Extract the lines that carry the string "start" from the listing.

**RECORDED INFORMATION**:

= Beginning of Section =

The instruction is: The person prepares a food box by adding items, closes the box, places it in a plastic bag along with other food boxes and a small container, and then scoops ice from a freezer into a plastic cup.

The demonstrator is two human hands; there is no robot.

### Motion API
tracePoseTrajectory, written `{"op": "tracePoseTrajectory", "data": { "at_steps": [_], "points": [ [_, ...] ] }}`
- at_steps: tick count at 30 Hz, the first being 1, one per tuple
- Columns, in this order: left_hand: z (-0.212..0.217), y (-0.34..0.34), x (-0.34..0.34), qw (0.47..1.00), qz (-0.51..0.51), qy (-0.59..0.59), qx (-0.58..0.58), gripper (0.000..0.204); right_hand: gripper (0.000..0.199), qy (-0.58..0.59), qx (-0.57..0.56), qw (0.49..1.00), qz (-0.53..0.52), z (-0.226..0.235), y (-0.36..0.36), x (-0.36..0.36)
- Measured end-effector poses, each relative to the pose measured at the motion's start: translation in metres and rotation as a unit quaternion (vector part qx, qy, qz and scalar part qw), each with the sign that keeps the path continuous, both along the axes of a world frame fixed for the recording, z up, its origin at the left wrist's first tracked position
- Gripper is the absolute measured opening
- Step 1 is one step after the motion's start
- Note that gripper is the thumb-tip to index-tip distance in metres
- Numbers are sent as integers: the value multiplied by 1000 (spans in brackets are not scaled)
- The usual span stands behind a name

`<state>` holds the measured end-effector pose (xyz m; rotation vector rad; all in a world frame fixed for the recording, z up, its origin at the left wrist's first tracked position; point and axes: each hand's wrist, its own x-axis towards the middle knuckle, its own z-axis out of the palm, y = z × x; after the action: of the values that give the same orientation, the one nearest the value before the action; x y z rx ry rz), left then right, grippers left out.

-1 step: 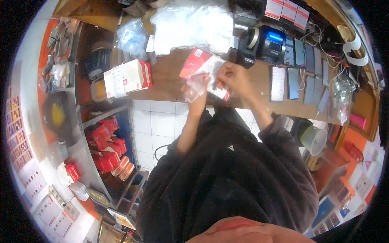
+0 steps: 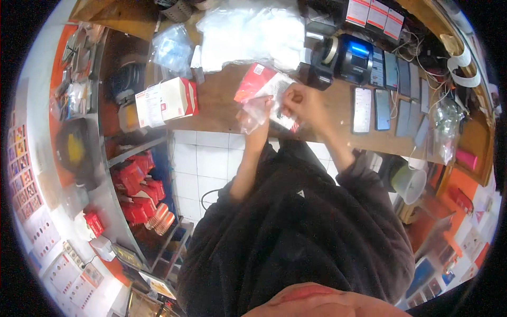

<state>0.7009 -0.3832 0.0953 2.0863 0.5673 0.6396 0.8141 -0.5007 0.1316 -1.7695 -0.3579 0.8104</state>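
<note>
In the head view nothing is seen changed from the picture before: over the counter (image 2: 216, 113) a clear bag (image 2: 252, 117), contents not discernible, is pinched by the left hand (image 2: 262, 112) and a red-and-white packet (image 2: 260, 82) by the closed right hand (image 2: 305, 103), a box (image 2: 163, 100) lying at 9 o'clock and phones (image 2: 363, 109) at 3 o'clock.

I saw a dim, warm-lit scene, edges bent and darkened by fisheye, hands slightly blurred, glare on plastic bags (image 2: 248, 31).
</note>
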Motion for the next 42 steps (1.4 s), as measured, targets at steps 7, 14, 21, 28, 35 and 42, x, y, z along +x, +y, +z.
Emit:
{"op": "tracePoseTrajectory", "data": {
  "at_steps": [7,14,21,28,35,42],
  "points": [
    [9,4,0,959,7,11,-283,20,12,-56,60,996,18,-6,6,-3],
    [15,5,5,950,17,33,-308,23,8,-80,53,993,74,-11,3,7],
    [13,6,3,947,21,28,-320,24,6,-135,71,985,81,-6,5,6],
    [1,9,3,963,-11,20,-268,23,6,-115,76,985,107,-6,5,14],
    [34,-15,13,988,24,-51,-146,23,16,-69,81,985,139,-1,7,28],
    [-7,-2,6,995,24,78,53,30,11,-195,101,971,92,-10,15,17]
  ]
}}
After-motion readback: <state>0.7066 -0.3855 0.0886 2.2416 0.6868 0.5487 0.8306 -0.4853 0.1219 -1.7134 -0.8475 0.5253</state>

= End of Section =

**RESULT**:
- Measured end-effector poses, each relative to the pose measured at the motion's start: translation in metres and rotation as a unit quaternion (vector part qx, qy, qz and scalar part qw), each with the sign that keeps the path continuous, both along the axes of a world frame fixed for the recording, z up, its origin at the left wrist's first tracked position
- Step 1 is one step after the motion's start

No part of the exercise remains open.